There weren’t any alternative providers in the mix – presumably because Catalyst funding was a HEFCE thing now being burned off by OfS. There are real risks for students in the “long tail” of micro providers now on the register, many of whom will be international or in specialised environments where hate and harassment can be easy to conceal and hard to complain about. And there’s little evidence that any of the projects tackled what we might call the harder to reach bits of an institution. There’s solid research that suggests that the more tight knit a pocket of students, and the more that professional reputation kicks in, the more risks there are that abuse happens and is covered up if ever raised – medics, elite sports clubs and PGR students all need specific strategies (and a good degree of bravery) if they are to be successful.
Regulate to educate
We’ll need some measures – and good governance.

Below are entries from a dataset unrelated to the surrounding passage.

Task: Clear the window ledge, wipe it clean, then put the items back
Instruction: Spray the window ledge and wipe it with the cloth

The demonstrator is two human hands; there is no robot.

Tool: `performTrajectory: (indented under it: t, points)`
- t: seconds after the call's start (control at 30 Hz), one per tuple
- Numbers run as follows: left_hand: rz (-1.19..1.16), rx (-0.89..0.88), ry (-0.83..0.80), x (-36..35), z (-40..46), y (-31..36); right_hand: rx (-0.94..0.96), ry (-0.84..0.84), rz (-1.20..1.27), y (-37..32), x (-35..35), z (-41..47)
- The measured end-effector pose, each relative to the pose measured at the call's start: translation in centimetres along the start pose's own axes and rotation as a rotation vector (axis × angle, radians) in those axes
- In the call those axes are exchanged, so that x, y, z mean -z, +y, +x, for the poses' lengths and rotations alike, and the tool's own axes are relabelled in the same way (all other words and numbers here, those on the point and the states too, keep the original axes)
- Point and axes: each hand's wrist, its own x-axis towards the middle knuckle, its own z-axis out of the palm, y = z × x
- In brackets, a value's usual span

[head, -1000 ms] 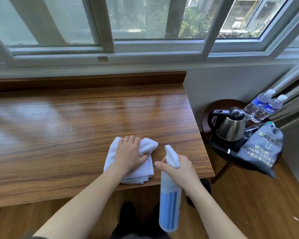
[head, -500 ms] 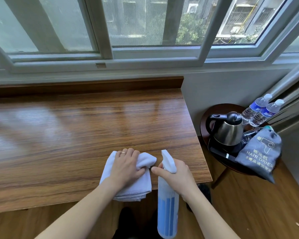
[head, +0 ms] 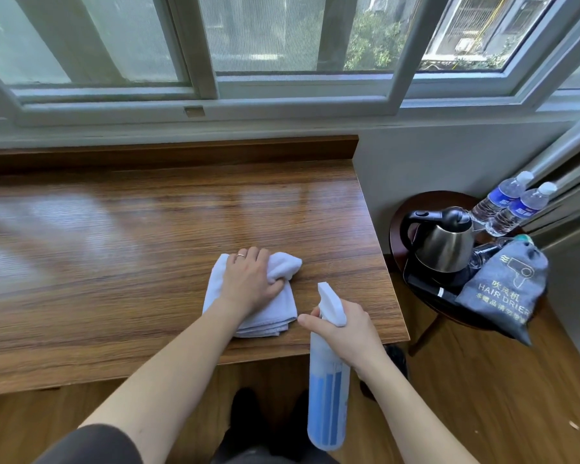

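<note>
Cloth [head: 265, 298] farther forward; "HAIR DRIER" bag [head: 504, 289]

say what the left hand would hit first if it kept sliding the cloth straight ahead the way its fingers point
Probably nothing soon: ahead of the left hand and cloth lies bare ledge, then the raised wooden back edge under the window.
</note>
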Motion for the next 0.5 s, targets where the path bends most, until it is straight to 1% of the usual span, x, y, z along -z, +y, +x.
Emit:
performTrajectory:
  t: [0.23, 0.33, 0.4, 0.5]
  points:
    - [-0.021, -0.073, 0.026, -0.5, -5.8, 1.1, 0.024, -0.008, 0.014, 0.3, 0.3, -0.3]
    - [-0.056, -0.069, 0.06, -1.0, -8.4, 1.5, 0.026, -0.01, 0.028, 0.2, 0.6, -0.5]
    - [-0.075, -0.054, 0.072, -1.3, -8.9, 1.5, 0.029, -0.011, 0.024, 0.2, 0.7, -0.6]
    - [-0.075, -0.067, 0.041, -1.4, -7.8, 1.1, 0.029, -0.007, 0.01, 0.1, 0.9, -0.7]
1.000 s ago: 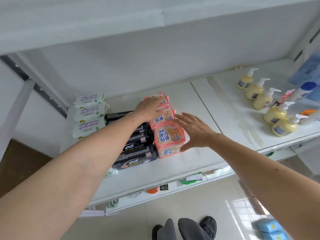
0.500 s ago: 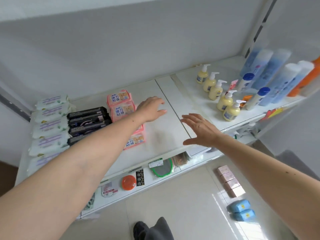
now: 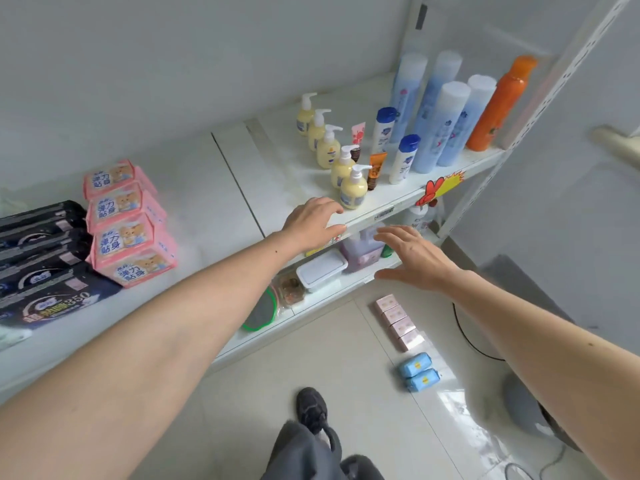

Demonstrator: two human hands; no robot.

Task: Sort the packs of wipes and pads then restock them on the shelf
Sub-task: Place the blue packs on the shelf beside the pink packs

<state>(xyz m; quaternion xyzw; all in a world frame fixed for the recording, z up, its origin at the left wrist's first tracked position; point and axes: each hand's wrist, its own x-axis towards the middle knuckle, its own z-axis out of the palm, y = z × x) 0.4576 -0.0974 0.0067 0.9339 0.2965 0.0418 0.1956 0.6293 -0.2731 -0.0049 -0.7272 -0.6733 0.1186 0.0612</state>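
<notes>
Pink packs (image 3: 130, 223), well left of fingers (image 3: 332, 211)

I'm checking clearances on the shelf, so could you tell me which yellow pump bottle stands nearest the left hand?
The front pump bottle, at the shelf edge end of the row of five, just beyond the left hand; the others stand farther back.

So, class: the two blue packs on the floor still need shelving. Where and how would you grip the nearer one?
Probably from above, hand spanning the nearer blue pack's short width, pinching its long sides. It lies flat beside the other blue pack, so the far side looks crowded.
</notes>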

If your Governing body has never seen “Hidden Marks” or the UUK guidance or these projects, why on earth not? Direct oversight of the work and some numbers is required from these people. Right now OfS is testing a question in its pilot postgraduate NSS that asks whether students feel safe. It’s not perfect, but on the assumption that it’s coming to UG NSS, knowing who doesn’t and where they are is crucial – as is knowing if the initiatives that will be rolled out are working. And yes, I know that every student will define “safety” differently. But given feeling safe is a basic prerequisite for learning, I’m sure that we would all want all students to feel it – and to interrogate where characteristics, campuses or courses don’t.
All of which brings us to the big question – regulation. Of course it is the case that prescriptive regulation, setting out in detail which initiatives or projects should be implemented would be problematic – quite aside from the cliche that “one size would not fit all”, as one of the staff involved in a project puts it:
I’m thinking that your demographics, where you are, your campus structure, how your students live are so, so different… they live completely differently. What works there is definitely not going to work in [area] and I think that whilst it is wonderful that we can share good practice and things that have worked really well, but there also needs to be that important caveat of you need to engage your students in a very university specific way.
But having options over how to tackle a problem is one thing – giving institutions the option on whether to tackle the problem at all is quite another. How have we ended up with a regulatory system that tests for compliance with Prevent or the duty to facilitate electoral registration, but leaves proactively tacking sexual harassment and hate crime as an optional extra? Tackling a wicked policy problem does involve testing and piloting. We’ve done that now – and given the English regulatory system separates a baseline of universal expectations from a basket of diverse nice-to-haves, I can’t think of any reason to not regard this agenda as something that should be in the former category, not the latter.